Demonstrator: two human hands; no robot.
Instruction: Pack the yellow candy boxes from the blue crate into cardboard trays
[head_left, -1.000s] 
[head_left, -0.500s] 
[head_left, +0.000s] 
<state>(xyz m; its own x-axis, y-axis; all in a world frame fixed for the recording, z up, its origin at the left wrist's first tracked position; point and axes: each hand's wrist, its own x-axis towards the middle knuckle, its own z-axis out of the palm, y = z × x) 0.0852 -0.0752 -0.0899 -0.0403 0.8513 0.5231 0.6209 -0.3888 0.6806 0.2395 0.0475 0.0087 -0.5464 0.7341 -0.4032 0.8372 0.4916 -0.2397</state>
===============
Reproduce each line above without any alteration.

Response for this exercise
Demonstrator: two human hands; no robot.
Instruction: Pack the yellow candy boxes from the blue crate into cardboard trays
[head_left, -1.000s] 
[head_left, -0.500s] 
[head_left, +0.000s] 
<state>(xyz m; its own x-axis, y-axis; all in a world frame fixed for the recording, z up, its origin at the left wrist's first tracked position; point and axes: each hand's wrist, its own x-axis towards the middle knuckle, its own z-axis out of the palm, y = z × x) 0.0852 -0.0752 -0.0899 -0.0403 0.8513 0.5231 0.6209 -0.3888 0.6806 0.2395 0.0475 0.0087 -0.5464 0.7341 -0.4032 0.8372 0.4916 -0.2397</state>

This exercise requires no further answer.